Check if there are null values in columns.

Args

columns : list
list of columns to check
subset_query : str
query to check if there are important data

being removed

Returns

None

def check_relation(data: pandas.core.frame.DataFrame, columns: list)

Check relation between collumns.

Args

data : pd.DataFrame
dataframe to be modified
columns : list
list of lists of columns to be checked

Returns

None

def close_db_connection(connection, engine: str)

Safely close a database connection

Args

connection
the database connection
engine : str
The datase management system
def connect_ftp(secret_path: str = None, secure: bool = True)

Connect to FTP

Returns

ImplicitFTP_TLS
ftp client
def create_bq_external_table(table_obj: basedosdados.upload.table.Table, path: str, bucket_name: str)

Creates an BigQuery External table based on sample data

Args

table_obj : Table
BD Table object
path : str
Table data local path
bucket_name : str, Optional
The bucket name where the data is located
def create_bq_table_schema(data_sample_path: Union[str, pathlib.Path]) ‑> list[google.cloud.bigquery.schema.SchemaField]

Create the bq schema based on the structure of data_sample_path.

Args

data_sample_path : str, Path
Data sample path to auto complete columns names

Returns

list[bigquery.SchemaField]
The table schema
def create_or_append_table(dataset_id: str, table_id: str, path: str, partitions: str = None, bucket_name: str = None)

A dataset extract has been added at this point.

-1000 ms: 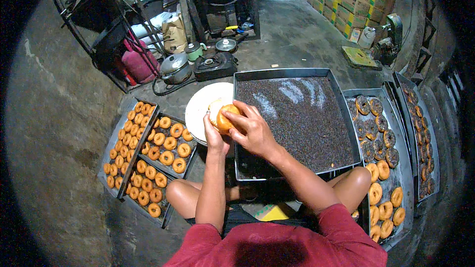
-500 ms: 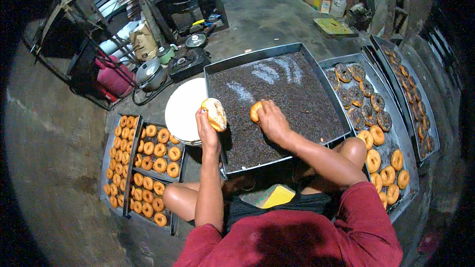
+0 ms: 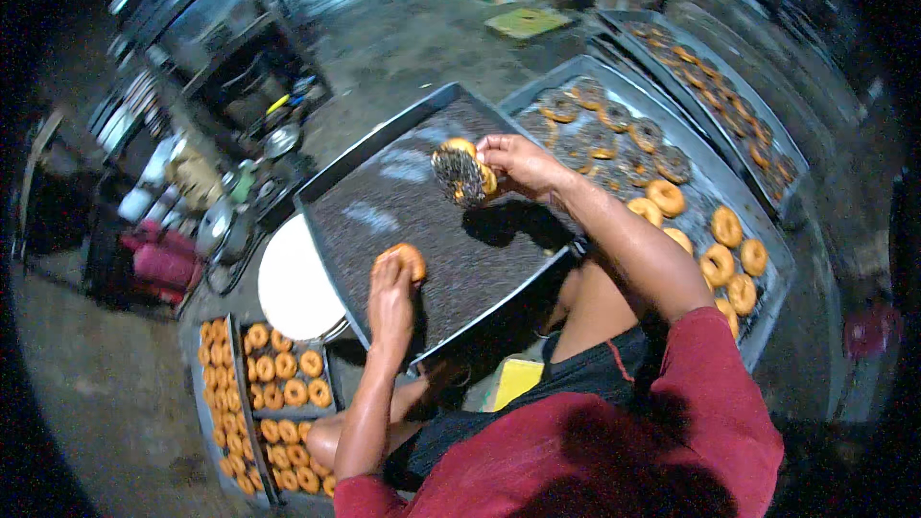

Conditionally create table or append data to its relative GCS folder.

Args

dataset_id : str
target dataset_id on BigQuery
table_id : str
target table_id on BigQuery
path : str
Path to .csv data file
partitions : str
partition string.
bucket_name : str, Optional
The bucket name to save the data.
def custom_serialization(obj: Any) ‑> Any

Function to serialize not JSON serializable objects

Args

obj : Any
Object to serialize

Returns

Any
Serialized object
def data_info_str(data: pandas.core.frame.DataFrame)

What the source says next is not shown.